▶ [Required action]
Reproduce the top of the data verbatim, through and including the line that contains "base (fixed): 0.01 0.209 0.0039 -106".

Top of Data segment

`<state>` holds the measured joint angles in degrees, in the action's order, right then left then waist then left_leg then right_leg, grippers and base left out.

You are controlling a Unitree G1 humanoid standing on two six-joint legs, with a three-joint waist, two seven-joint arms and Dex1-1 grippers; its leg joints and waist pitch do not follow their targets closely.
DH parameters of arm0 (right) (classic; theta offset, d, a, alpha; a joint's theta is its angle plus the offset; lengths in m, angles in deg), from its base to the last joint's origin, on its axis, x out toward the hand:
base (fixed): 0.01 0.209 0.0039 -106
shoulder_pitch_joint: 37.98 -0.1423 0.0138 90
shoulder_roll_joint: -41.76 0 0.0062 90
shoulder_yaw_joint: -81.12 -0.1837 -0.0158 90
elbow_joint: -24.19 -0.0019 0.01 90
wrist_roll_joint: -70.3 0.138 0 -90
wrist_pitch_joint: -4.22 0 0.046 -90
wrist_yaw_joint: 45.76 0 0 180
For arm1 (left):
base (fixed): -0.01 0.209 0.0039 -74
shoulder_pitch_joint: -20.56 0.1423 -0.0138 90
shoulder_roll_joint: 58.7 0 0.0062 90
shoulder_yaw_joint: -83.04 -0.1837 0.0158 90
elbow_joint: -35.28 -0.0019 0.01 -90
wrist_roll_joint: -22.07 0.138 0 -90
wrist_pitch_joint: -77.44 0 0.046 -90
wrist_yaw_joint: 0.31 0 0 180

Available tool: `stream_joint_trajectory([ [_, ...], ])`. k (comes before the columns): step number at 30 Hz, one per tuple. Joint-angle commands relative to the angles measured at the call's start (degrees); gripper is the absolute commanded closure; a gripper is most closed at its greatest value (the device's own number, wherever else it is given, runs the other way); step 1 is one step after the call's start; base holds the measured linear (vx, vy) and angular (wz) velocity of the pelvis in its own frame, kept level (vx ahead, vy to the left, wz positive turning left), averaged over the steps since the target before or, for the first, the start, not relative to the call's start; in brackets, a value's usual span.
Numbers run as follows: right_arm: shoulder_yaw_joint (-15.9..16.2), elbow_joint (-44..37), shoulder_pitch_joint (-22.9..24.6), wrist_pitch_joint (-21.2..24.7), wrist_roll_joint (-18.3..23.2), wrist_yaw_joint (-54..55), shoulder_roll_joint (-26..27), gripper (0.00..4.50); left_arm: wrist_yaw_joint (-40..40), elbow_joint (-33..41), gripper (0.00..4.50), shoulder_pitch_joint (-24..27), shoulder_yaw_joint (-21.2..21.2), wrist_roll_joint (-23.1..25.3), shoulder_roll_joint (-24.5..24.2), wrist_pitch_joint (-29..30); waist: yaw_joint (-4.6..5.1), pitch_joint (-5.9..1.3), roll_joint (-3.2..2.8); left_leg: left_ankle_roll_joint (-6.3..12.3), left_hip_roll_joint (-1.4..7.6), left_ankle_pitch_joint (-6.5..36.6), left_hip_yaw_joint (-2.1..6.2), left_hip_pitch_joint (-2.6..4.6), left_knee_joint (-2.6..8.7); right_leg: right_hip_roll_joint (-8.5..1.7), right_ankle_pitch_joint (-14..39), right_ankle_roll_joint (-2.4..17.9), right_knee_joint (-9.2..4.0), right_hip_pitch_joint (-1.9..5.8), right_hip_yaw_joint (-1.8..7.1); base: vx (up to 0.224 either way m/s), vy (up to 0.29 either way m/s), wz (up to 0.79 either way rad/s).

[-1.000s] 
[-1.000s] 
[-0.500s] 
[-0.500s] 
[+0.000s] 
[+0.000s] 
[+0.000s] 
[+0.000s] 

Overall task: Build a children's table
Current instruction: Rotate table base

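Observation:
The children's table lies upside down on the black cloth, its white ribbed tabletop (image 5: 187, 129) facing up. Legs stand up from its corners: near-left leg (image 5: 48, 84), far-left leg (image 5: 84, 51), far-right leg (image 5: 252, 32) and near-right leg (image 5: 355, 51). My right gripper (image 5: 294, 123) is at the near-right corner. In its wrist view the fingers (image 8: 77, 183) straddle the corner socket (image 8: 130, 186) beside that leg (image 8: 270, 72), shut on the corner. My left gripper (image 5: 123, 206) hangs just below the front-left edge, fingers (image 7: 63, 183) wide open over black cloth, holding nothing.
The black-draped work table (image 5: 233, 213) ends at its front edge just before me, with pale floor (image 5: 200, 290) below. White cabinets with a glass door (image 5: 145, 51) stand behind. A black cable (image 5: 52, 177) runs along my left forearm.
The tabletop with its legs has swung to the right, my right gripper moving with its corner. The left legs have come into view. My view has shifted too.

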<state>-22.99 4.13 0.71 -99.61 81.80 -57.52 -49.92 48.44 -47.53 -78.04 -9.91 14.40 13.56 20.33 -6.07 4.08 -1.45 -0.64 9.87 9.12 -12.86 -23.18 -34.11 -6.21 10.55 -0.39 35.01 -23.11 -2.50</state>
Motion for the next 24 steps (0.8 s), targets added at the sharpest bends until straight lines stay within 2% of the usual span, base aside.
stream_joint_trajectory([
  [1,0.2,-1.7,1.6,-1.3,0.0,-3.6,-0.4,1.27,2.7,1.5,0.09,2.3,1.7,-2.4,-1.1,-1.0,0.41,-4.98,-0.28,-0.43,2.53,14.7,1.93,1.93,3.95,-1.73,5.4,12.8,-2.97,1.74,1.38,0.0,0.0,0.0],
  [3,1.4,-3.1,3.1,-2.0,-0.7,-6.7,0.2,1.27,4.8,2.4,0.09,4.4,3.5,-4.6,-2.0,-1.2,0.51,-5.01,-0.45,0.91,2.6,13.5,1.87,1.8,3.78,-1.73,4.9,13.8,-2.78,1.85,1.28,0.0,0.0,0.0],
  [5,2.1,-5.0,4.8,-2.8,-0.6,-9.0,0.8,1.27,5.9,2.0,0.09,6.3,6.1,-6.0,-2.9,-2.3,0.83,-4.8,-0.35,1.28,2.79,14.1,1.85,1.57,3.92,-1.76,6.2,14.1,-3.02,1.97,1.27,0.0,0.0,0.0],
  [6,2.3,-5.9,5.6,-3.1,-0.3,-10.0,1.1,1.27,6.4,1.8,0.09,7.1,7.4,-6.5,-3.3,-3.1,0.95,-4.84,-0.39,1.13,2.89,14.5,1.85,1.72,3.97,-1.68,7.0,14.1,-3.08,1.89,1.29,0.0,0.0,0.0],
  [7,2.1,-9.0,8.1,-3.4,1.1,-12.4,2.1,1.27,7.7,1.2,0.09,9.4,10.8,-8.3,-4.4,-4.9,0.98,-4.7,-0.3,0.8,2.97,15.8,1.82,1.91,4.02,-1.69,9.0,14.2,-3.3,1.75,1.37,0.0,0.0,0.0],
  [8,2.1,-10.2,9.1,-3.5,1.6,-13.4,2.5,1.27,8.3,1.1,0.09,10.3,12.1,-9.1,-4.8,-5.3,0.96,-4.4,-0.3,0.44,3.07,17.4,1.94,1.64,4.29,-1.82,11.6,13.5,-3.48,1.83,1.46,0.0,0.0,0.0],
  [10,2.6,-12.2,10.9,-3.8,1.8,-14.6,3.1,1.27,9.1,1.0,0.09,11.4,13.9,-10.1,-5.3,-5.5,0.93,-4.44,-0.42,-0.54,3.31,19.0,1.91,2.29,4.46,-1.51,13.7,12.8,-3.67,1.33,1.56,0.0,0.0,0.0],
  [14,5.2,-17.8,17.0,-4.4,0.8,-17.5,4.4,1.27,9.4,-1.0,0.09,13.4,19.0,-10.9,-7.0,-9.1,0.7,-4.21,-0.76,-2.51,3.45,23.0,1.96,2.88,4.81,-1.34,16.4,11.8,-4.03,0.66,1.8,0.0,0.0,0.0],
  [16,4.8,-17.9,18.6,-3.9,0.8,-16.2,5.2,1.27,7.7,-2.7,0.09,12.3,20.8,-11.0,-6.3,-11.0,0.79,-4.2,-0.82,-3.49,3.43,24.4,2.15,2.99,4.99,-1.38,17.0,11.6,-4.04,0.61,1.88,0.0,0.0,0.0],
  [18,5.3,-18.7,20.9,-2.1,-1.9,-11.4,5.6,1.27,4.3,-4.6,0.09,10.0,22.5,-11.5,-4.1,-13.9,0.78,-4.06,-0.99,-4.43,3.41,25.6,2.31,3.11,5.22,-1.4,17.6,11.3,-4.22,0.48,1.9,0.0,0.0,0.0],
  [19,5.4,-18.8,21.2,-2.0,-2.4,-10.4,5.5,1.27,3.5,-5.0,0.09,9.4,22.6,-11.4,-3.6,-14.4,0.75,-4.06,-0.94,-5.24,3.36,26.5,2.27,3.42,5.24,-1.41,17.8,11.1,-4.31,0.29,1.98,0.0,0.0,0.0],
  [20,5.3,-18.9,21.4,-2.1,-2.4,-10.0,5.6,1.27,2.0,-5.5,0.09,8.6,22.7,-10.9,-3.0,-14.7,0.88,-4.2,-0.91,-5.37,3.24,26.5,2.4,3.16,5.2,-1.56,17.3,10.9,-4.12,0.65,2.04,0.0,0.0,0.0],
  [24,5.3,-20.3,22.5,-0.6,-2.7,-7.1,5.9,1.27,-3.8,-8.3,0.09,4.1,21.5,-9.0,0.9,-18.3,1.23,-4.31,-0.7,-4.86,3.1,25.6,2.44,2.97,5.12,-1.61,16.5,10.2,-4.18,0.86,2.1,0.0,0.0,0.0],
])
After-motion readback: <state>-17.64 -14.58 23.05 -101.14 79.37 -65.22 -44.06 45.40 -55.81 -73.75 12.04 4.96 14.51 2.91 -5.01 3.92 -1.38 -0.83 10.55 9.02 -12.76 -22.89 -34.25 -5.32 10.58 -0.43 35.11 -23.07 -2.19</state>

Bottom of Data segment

▶ [Answer to this exercise]
`<state>` holds the measured joint angles in degrees, in the action's order, right then left then waist then left_leg then right_leg, grippers and base left out.

You are controlling a Unitree G1 humanoid standing on two six-joint legs, with a three-joint waist, two seven-joint arms and Dex1-1 grippers; its leg joints and waist pitch do not follow their targets closely.
DH parameters of arm0 (right) (classic; theta offset, d, a, alpha; a joint's theta is its angle plus the offset; lengths in m, angles in deg), from its base to the last joint's origin, on its axis, x out toward the hand:
base (fixed): 0.01 0.209 0.0039 -106

The output for this exercise is finished.